• _THE TASK_
Give back all the data exactly as it was written.

• _SOURCE RECORDS_
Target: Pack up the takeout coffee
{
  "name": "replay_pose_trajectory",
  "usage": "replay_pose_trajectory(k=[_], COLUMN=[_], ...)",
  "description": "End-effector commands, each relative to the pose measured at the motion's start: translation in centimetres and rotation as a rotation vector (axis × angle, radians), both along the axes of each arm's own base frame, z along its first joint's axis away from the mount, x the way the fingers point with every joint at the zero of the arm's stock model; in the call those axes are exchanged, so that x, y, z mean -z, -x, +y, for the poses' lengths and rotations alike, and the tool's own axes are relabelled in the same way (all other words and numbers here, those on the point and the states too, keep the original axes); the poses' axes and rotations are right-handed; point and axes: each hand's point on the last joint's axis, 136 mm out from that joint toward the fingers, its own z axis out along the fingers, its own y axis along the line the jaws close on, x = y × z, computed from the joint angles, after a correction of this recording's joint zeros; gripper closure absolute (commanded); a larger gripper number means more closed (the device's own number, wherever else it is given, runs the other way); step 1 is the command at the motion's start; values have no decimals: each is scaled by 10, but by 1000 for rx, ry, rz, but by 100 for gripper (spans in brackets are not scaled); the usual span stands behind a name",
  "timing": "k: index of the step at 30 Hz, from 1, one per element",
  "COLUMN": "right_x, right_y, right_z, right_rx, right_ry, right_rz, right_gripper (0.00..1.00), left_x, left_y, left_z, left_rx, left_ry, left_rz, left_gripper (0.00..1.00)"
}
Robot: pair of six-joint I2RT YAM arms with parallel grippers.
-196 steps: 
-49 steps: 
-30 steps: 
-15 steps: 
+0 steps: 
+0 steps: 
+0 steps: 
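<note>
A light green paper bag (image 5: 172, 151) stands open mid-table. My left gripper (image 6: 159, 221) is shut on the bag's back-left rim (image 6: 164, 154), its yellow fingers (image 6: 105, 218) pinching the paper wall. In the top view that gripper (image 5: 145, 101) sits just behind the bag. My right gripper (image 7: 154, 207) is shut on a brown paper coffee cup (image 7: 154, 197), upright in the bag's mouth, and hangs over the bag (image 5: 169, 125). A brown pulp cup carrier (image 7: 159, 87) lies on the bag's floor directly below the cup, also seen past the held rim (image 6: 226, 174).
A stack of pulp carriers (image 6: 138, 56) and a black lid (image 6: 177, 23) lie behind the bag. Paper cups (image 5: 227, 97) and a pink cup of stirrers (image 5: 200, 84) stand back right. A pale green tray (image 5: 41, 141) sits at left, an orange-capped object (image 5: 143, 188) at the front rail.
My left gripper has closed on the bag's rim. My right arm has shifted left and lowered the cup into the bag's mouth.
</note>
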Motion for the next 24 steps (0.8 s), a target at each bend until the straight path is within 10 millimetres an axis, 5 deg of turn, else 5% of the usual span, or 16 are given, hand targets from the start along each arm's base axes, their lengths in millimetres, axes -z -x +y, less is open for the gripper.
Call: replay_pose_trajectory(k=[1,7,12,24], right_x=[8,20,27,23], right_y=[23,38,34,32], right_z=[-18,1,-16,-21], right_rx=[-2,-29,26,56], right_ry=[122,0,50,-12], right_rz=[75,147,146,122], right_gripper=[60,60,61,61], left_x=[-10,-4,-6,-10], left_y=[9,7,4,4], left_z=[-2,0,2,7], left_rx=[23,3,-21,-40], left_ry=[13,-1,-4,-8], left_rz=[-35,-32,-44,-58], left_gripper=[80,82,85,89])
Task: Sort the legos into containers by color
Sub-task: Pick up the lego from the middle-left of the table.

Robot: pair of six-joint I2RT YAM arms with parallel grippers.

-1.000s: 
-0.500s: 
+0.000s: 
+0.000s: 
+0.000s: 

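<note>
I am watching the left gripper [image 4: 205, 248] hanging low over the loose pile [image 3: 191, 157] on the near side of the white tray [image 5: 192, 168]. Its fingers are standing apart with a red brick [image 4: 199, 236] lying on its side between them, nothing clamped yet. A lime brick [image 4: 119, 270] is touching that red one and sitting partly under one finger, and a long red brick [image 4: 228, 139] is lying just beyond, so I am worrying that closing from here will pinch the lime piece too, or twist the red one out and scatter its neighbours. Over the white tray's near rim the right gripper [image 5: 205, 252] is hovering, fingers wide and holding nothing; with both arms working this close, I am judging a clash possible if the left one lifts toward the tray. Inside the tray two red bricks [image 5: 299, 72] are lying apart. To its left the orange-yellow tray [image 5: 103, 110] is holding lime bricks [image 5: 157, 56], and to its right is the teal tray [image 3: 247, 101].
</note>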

• _RESPONSE BOX_
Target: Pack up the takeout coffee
{
  "name": "replay_pose_trajectory",
  "usage": "replay_pose_trajectory(k=[_], COLUMN=[_], ...)",
  "description": "End-effector commands, each relative to the pose measured at the motion's start: translation in centimetres and rotation as a rotation vector (axis × angle, radians), both along the axes of each arm's own base frame, z along its first joint's axis away from the mount, x the way the fingers point with every joint at the zero of the arm's stock model; in the call those axes are exchanged, so that x, y, z mean -z, -x, +y, for the poses' lengths and rotations alike, and the tool's own axes are relabelled in the same way (all other words and numbers here, those on the point and the states too, keep the original axes); the poses' axes and rotations are right-handed; point and axes: each hand's point on the last joint's axis, 136 mm out from that joint toward the fingers, its own z axis out along the fingers, its own y axis along the line the jaws close on, x = y × z, computed from the joint angles, after a correction of this recording's joint zeros; gripper closure absolute (commanded); a larger gripper number means more closed (the device's own number, wherever else it is given, runs the other way); step 1 is the command at the motion's start; values have no decimals: each is scaled by 10, but by 1000 for rx, ry, rz, but by 100 for gripper (spans in brackets are not scaled); the usual span stands behind a name",
  "timing": "k: index of the step at 30 Hz, from 1, one per element",
  "COLUMN": "right_x, right_y, right_z, right_rx, right_ry, right_rz, right_gripper (0.00..1.00), left_x, left_y, left_z, left_rx, left_ry, left_rz, left_gripper (0.00..1.00)"
}
Robot: pair of six-joint I2RT YAM arms with parallel grippers.
-196 steps: 
-49 steps: 
-30 steps: 
-15 steps: 
+0 steps: 
+0 steps: 
+0 steps: 
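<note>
A light green paper bag (image 5: 172, 151) stands open mid-table. My left gripper (image 6: 159, 221) is shut on the bag's back-left rim (image 6: 164, 154), its yellow fingers (image 6: 105, 218) pinching the paper wall. In the top view that gripper (image 5: 145, 101) sits just behind the bag. My right gripper (image 7: 154, 207) is shut on a brown paper coffee cup (image 7: 154, 197), upright in the bag's mouth, and hangs over the bag (image 5: 169, 125). A brown pulp cup carrier (image 7: 159, 87) lies on the bag's floor directly below the cup, also seen past the held rim (image 6: 226, 174).
A stack of pulp carriers (image 6: 138, 56) and a black lid (image 6: 177, 23) lie behind the bag. Paper cups (image 5: 227, 97) and a pink cup of stirrers (image 5: 200, 84) stand back right. A pale green tray (image 5: 41, 141) sits at left, an orange-capped object (image 5: 143, 188) at the front rail.
My left gripper has closed on the bag's rim. My right arm has shifted left and lowered the cup into the bag's mouth.
</note>
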Motion for the next 24 steps (0.8 s), a target at each bend until the straight path is within 10 millimetres an axis, 5 deg of turn, else 5% of the usual span, or 16 are given, hand targets from the start along each arm's base axes, their lengths in millimetres, axes -z -x +y, less is open for the gripper.
Call: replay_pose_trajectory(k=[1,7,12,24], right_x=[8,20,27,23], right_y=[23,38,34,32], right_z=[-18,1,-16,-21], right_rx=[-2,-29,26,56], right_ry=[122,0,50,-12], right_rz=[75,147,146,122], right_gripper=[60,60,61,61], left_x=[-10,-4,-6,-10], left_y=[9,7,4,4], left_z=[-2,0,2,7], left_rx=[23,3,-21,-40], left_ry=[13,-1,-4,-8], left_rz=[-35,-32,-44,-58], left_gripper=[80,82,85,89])
Task: Sort the legos into containers by color
Sub-task: Pick up the lego from the middle-left of the table.

Robot: pair of six-joint I2RT YAM arms with parallel grippers.

-1.000s: 
-0.500s: 
+0.000s: 
+0.000s: 
+0.000s: 

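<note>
I am watching the left gripper [image 4: 205, 248] hanging low over the loose pile [image 3: 191, 157] on the near side of the white tray [image 5: 192, 168]. Its fingers are standing apart with a red brick [image 4: 199, 236] lying on its side between them, nothing clamped yet. A lime brick [image 4: 119, 270] is touching that red one and sitting partly under one finger, and a long red brick [image 4: 228, 139] is lying just beyond, so I am worrying that closing from here will pinch the lime piece too, or twist the red one out and scatter its neighbours. Over the white tray's near rim the right gripper [image 5: 205, 252] is hovering, fingers wide and holding nothing; with both arms working this close, I am judging a clash possible if the left one lifts toward the tray. Inside the tray two red bricks [image 5: 299, 72] are lying apart. To its left the orange-yellow tray [image 5: 103, 110] is holding lime bricks [image 5: 157, 56], and to its right is the teal tray [image 3: 247, 101].
</note>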

This exercise has now been completed.